Special issue: WOMANART – Women, arts and dictatorship. The cases of Portugal, Brazil and Portuguese Speaking African Countries
This
special issue of Diacrítica will focus on the different strands of analysis developed
within the research project WOMANART – Women, arts and dictatorship. The cases
of Portugal, Brazil and Portuguese Speaking African Countries (funded by FCT, PTDC/ART-OUT/28051/2017).
Coordinated by Ana Gabriela Macedo, the project’s main goal is to make visible the presence of women as
resilient creators of alternative aesthetic canons (literary and artistic),
which actively challenge and unveil the status
quo and hegemonic discourses in those contexts. We aim to reflect on how the dominant
ideology marked the female artistic practices and question which were the forms
of resistance engendered by women in the enunciated geopolitical contexts, by
addressing the following topics: political repression, colonial
war, historical silencing, education, gender politics and feminism, domesticity,
emigration, exile and diaspora. This project is
engaged in a transversal and interartistic dialogue addressing the voices of
women artists who actively challenged censorship, mutism and political repression
from different generations, geographies and artistic practices and discourses, such
as literature, the visual arts, film, documentary, performance and theatre.
We invite scholars and researchers to
submit papers addressing (amongst others) the following issues and
problematics:
-What
were the spaces, creative or otherwise, women were ascribed to in the context of repression and censorship?

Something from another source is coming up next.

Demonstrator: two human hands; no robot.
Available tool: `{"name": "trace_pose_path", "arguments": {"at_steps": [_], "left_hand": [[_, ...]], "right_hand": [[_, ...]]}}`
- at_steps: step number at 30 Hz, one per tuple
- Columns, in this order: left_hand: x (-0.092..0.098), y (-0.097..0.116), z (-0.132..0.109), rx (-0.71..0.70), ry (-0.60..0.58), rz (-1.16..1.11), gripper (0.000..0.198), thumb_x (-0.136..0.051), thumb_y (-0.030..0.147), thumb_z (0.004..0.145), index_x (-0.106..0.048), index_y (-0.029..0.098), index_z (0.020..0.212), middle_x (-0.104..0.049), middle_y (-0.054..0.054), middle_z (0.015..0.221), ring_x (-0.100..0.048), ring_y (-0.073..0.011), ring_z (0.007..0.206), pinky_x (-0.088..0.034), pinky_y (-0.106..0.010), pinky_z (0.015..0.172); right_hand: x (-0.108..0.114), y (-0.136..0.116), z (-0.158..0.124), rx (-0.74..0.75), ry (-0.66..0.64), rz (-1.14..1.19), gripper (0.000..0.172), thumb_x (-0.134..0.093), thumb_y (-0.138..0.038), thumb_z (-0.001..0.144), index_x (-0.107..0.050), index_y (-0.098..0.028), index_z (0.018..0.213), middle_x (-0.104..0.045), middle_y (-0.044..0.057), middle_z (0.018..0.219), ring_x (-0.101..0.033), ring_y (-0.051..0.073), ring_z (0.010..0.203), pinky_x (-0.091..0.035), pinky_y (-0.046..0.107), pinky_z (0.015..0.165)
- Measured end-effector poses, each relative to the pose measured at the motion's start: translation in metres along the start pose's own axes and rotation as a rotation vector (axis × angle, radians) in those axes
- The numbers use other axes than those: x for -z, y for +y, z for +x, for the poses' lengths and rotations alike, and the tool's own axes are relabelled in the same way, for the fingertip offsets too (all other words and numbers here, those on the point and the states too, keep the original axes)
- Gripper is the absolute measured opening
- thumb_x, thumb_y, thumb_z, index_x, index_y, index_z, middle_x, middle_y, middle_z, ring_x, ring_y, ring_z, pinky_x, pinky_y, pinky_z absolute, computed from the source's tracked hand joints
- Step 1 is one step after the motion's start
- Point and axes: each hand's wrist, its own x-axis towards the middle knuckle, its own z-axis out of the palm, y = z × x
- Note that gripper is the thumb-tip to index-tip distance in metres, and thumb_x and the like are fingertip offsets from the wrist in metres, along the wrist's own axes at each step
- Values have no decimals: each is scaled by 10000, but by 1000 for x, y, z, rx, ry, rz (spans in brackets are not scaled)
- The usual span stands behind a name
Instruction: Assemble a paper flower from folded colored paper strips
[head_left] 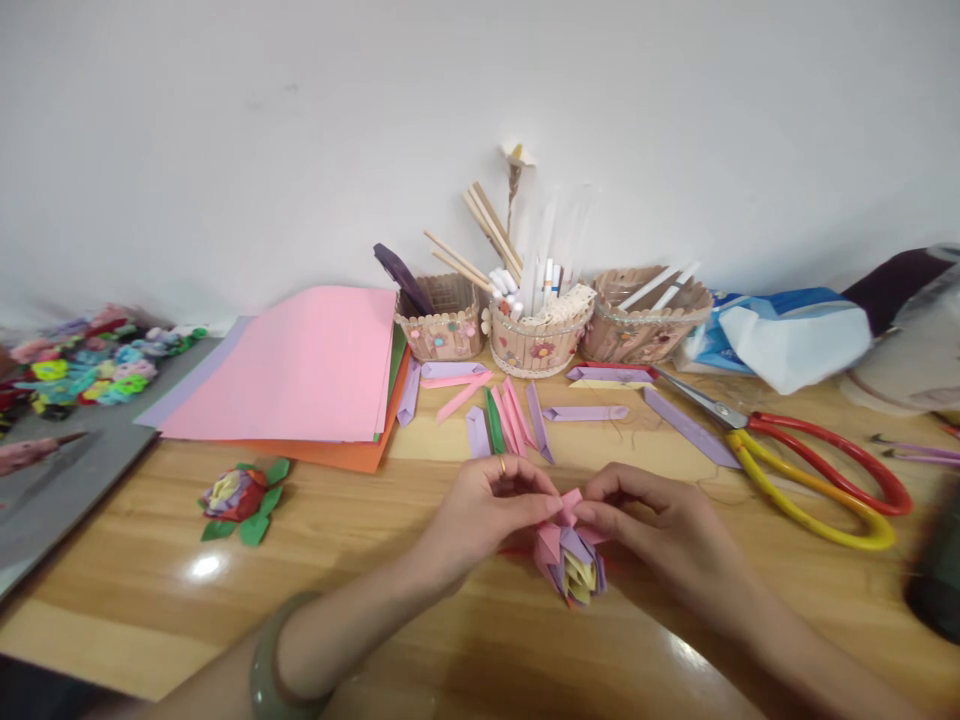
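Observation:
Both hands meet at a folded paper flower (576, 560) with a pale yellow centre and purple and pink petals. My left hand (499, 510), a ring on one finger, pinches the pink paper at the flower's upper edge. From the other side my right hand (660, 515) grips the same pink part between thumb and fingers. The fingertips cover some of the folds there. Off to the left lies a finished-looking paper flower (236, 497) with red and purple petals and green leaves. Folded paper strips (514, 415) in pink, purple and green lie just beyond my hands.
Scissors (814, 470) with red and yellow handles lie at the right. Coloured paper sheets (292, 365) are stacked at the left. Three decorated baskets (540, 345) stand by the wall beside a tissue pack (787, 330). A grey board (82, 470) bears colourful small crafts (97, 365).

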Motion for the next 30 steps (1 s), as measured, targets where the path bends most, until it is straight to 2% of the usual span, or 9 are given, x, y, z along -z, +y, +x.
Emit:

- Can we speak of feminism in the arts in the
context of dictatorships?
- How did these regimes and their
ideological and aesthetic premises frame the relationship of women artists with
ideas of modernity and the avant-garde?
- What
was the standpoint of women’s struggle in the larger context of the resistance
to dictatorships?
- What
type of networks and collective forms of resistance did women create between
different geographical contexts and did they result in their effective
empowerment?
- How are artists, writers, performers and
directors working and creating today in the contemporary world, while
retrospectively looking at our dictatorial and colonial past through a feminist
or gender lens?
NB: This issue of Diacrítica will also
feature essays by invitation. Therefore, the organizing committee will select a
limited number of essays received through the open call.